Apple Green Ranking Greenpeace

The Huffington Post   First Posted: 04/21/11 10:35 AM ET Updated: 06/21/11 06:12 AM ET

Moving to the cloud could be making acid rain.

While U.S. companies are not required to disclose energy information, such as carbon emissions, a report by Greenpeace revealed the high cost of the data centers tech companies rely upon to deliver their services. Apple was the least green of all, with its data centers at 54.5 percent reliance on coal, followed by Facebook at 53.2 percent and IBM with 51.6 percent. Yahoo, Google and Amazon were highlighted for their clean energy use.

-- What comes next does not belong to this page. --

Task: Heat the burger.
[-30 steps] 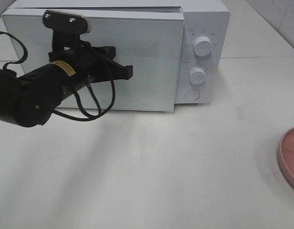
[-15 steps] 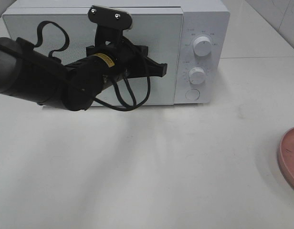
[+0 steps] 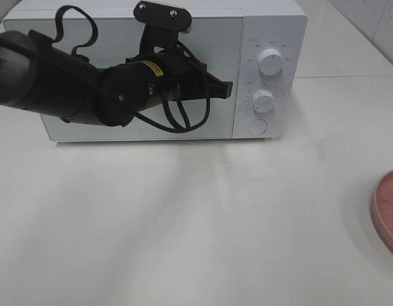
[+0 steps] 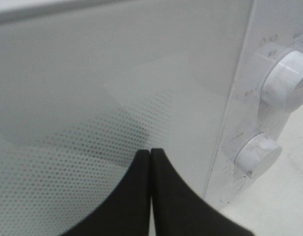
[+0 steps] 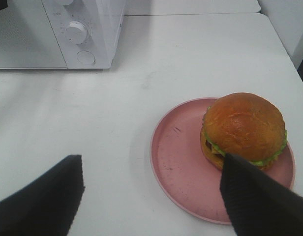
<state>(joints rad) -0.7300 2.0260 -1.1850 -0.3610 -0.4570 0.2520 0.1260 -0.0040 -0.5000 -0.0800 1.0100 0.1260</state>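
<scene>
Burger (image 5: pixel 244 129) sits on the pink plate (image 5: pixel 178 167), toward the plate's 3 o'clock side, out on the table and well apart from the microwave; nothing touching it.

Microwave (image 3: pixel 273 25) at 12 o'clock on the white table (image 3: pixel 203 223), door (image 3: pixel 219 38) flush with the body. Two white knobs on the control panel: upper knob (image 3: pixel 270 61), lower knob (image 3: pixel 263 101), round button (image 3: pixel 257 126) under them.

My left arm (image 3: pixel 62 86) lies across the door front. Left gripper (image 4: pixel 150 162): jaws pressed together, nothing between them, tips right at the door's perforated window near its 3 o'clock edge, just beside the panel. Contact with the door – can't tell.

Plate only shows as a rim at the overhead's 4 o'clock edge (image 3: pixel 386 210).

Right gripper (image 5: pixel 151 189) hangs above the table by the plate: jaws spread wide, empty. One finger (image 5: pixel 259 196) overlaps the plate rim in its wrist view, just beside the burger.
</scene>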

As cloud computing becomes more widely adopted, companies will need to support a rising number of data centers in order to process and store the information that's generated. While Greenpeace was able to produce its report based on publicly accessible data, tech companies also display major problems with transparency regarding their energy practices, the report showed. Despite Google and Amazon's clean energy commitments, both scored an F for transparency.

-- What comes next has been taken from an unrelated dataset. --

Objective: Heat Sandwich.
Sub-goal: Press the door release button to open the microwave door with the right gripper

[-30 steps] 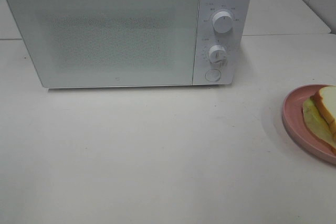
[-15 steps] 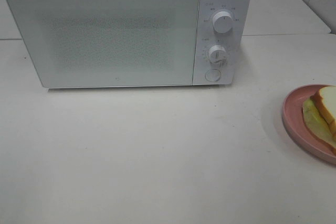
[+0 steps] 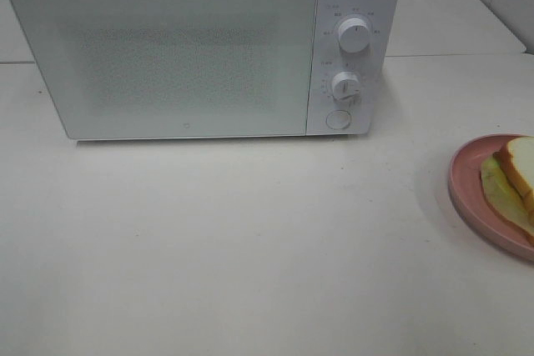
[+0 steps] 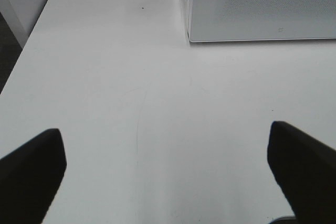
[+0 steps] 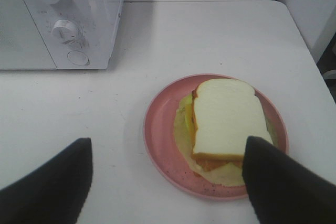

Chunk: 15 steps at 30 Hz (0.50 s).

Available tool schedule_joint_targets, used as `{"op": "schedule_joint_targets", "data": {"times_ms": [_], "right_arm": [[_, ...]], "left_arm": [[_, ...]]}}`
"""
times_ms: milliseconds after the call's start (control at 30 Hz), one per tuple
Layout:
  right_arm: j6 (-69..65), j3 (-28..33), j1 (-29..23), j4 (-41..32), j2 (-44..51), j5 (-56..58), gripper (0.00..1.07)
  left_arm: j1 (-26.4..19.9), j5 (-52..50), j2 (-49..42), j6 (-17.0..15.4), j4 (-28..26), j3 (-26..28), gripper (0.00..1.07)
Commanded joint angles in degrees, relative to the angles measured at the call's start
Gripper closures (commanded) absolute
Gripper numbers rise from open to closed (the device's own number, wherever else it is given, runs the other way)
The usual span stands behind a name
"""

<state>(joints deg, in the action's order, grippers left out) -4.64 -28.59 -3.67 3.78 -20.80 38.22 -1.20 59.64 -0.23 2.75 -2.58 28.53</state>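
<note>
- Three views to call, high camera first: the white microwave (image 3: 200, 47) stands at the back of the worktop (image 3: 250, 248) with its door shut. The sandwich (image 3: 517, 177) sits on its pink plate (image 3: 465, 177) well apart from it, at the right edge and cut off by the frame. Neither arm shows here.
- By my reading this is the opening step. Nothing is in the oven, so the door has to come open before the plate can travel.
- Left wrist view: the left gripper (image 4: 167, 166) is spread wide over bare worktop, nothing between its jaws, with the microwave's lower door corner ahead of it. That arm looks the better placed for the door. The next move calls for finding how it opens: no handle is visible, so perhaps the round button (image 3: 338, 119) under the two dials (image 3: 354, 36).
- Right wrist view: the right gripper (image 5: 168, 156) hangs with its jaws apart, pinching nothing, and the plate lies between them in the picture. Whether a finger touches the bread, I cannot tell.
- Only this view shows the whole sandwich: white slice on top, tan crust, pale yellow-green filling spilling out beneath. Only the high camera shows the whole door, and only the wrist cameras show the grippers.
</note>
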Motion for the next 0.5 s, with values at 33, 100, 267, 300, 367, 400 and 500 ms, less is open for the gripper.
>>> {"op": "schedule_joint_targets", "data": {"times_ms": [33, 100, 267, 300, 367, 400, 500], "right_arm": [[0.34, 0.52, 0.11, -0.29, -2.92, -4.64, 0.31], [0.34, 0.52, 0.11, -0.29, -5.67, -7.22, 0.31], [0.34, 0.52, 0.11, -0.29, -10.49, -11.46, 0.31], [0.34, 0.52, 0.11, -0.29, -11.34, -12.49, 0.31], [0.34, 0.52, 0.11, -0.29, -12.38, -13.52, 0.31], [0.29, 0.52, 0.11, -0.29, -13.46, -14.21, 0.31], [0.06, 0.52, 0.11, -0.29, -16.50, -16.96, 0.31]], "left_arm": [[-0.11, -0.17, -1.43, -0.34, -0.29, -0.11, 0.05], [-0.11, -0.17, -1.43, -0.34, -0.29, -0.11, 0.05], [-0.11, -0.17, -1.43, -0.34, -0.29, -0.11, 0.05], [-0.11, -0.17, -1.43, -0.34, -0.29, -0.11, 0.05], [-0.11, -0.17, -1.43, -0.34, -0.29, -0.11, 0.05], [-0.11, -0.17, -1.43, -0.34, -0.29, -0.11, 0.05], [-0.11, -0.17, -1.43, -0.34, -0.29, -0.11, 0.05]]}}
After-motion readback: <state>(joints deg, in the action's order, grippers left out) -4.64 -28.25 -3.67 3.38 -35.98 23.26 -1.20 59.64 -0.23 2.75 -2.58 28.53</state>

As the report notes, the expansion of the Internet will require a growing amount of energy to continue. But a tendency towards secrecy across the IT industry prevents it from being possible to fully gauge the extent of IT's potential effect on the worldwide energy picture. According to Greenpeace, data centers may be consuming energy at a rate 70 percent higher than predicted, with the combined electricity demand of the web estimated to reach a figure greater than the combined total demands of France, Germany, Canada and Brazil combined.

The data centers are themselves projected not only to continue growing in size (many are already the size of several department stores), but to consume more and more energy. Right now, Greenpeace predicts that U.S. data centers account for 3 percent of the national power supply. Apple's new $1 billion data facility in North Carolina is estimated to require the equivalent the energy needed to power of 80,000 U.S. homes.

North Carolina is the hub for what Greenpeace calls a "dirty data triangle," referring to a trio of giant data centers run by Apple, Google and Facebook. North Carolina provides an attractive set of tax incentives, as well as the promise low-cost energy, offered in an initiative by local economic development agencies to battle high unemployment and draw IT companies to the area. But the generation mix in the area is one of the dirtiest in the country, drawing only 4 percent from renewable sources, and 61 percent from coal.

But many of Google's practices prove to be far more eco-friendly than those pursued through its North Carolinian data hub. The company has shown a commitment to green goals, signing a 20-year power purchasing agreement with a wind energy company in Iowa, and investing $100 billion in an Oregon wind farm, as well as setting up subsidiary Google Energy to let it buy and sell wholesale energy.

Still, the report emphasizes the double standard in the IT sector regarding transparency. Though companies like Google and Facebook access huge amounts of personal data, they are cagey about revealing their own carbon footprints and energy decisions. But as these companies become important buyers of energy, the need for openness is greater than ever: without more information, the rest of the world will be left in the dark as to how these actions will affect the world's environmental future.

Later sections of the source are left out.